Texas Ranger captain Frank Hamer (1884-1955) was one of the best examples of the transition from horseback Rangers to Rangers of the modern era. As soon as his horseback days were over, Hamer chose to set aside his boots and spurs in favor of shoes and business suits. By examining photos of him throughout his career, we see that he had the same attitude about rifles, transitioning from the Winchester Model 94, to the Savage Model 99, and finally to the Remington Model 8 autoloader. However, throughout his long career, Captain Hamer still hung on to the same handgun, Old Lucky.

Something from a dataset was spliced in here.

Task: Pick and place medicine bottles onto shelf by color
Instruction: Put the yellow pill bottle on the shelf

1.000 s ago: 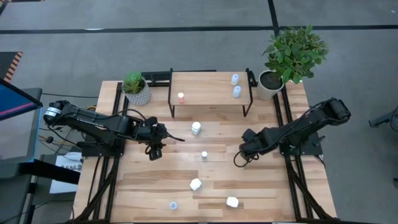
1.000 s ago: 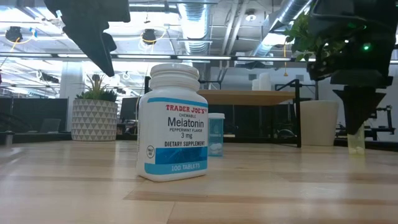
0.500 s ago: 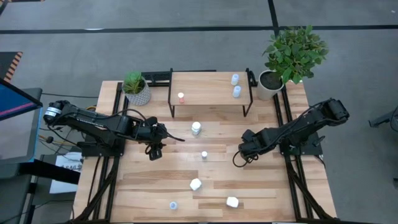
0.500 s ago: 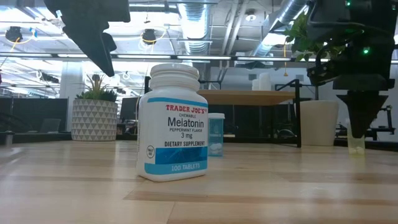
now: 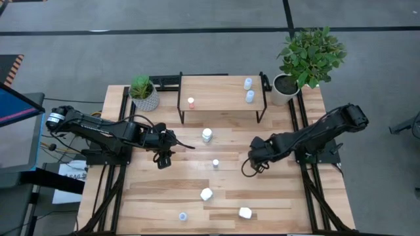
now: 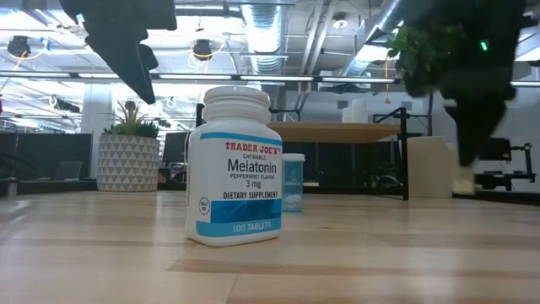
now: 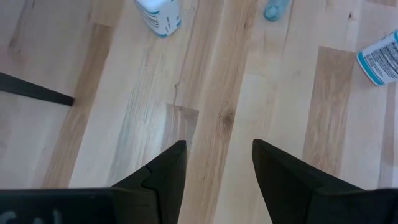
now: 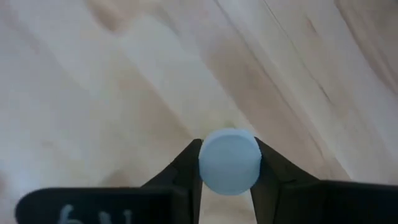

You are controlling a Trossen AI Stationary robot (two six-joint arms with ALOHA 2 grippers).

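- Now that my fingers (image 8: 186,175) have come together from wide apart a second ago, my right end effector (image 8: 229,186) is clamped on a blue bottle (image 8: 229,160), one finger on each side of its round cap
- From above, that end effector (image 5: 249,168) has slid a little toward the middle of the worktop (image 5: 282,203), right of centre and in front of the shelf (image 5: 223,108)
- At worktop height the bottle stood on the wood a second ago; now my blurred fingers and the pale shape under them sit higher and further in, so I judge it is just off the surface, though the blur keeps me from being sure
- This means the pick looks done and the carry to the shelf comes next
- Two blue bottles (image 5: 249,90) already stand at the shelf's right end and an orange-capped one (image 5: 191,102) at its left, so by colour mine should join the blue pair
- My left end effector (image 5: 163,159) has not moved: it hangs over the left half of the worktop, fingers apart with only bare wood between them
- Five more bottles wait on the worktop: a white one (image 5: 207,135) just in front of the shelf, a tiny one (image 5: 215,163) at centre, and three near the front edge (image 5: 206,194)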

Old Lucky is a Colt Single Action, in .45 Colt caliber, with a 4 3/4-inch barrel. It is blue, with nearly full-coverage scroll engraving (probably what Colt called “C” coverage). During most of his career, Hamer stocked his favorite sixgun with a set of carved pearl grips. However, in later years, he changed these for a set of the factory hard rubber.
Hamer was also an advocate of carrying a backup gun. In Sweetwater, Texas, in 1917, he used a Smith & Wesson .44 Special to kill Gee McMeans because his normal gun arm had a bullet in it and he couldn’t get to Old Lucky. In 1934, during the hunt for Bonnie & Clyde, Hamer carried a Colt 1911, in .38 Super, as a backup gun to Old Lucky, though he didn’t fire either handgun during the ambush.
Regardless of the other guns he carried, Hamer virtually always carried Old Lucky. One source, highly suspect, claims that Hamer used Old Lucky in over 50 gunfights. I suspect that the number is probably closer to a dozen and his son, the late Frank Hamer Jr., agreed with me. Frank Jr. also told me that his father always had the old Colt on him. “Daddy wouldn’t even walk from the living room into the dining room without Old Lucky in his waistband,” the son once told me.
I examined Old Lucky while it was part of the vast collection belonging to Charles Schreiner III, at his home on the YO Ranch. Sadly, upon Charlie III’s death, the collection had to be sold to pay estate taxes. Old Lucky sold for a reported $165,000 and is now in a private collection. Old Lucky is a piece of Texas history and I wish that the present owner would have some good photos made of the gun and share them with those of us who still care.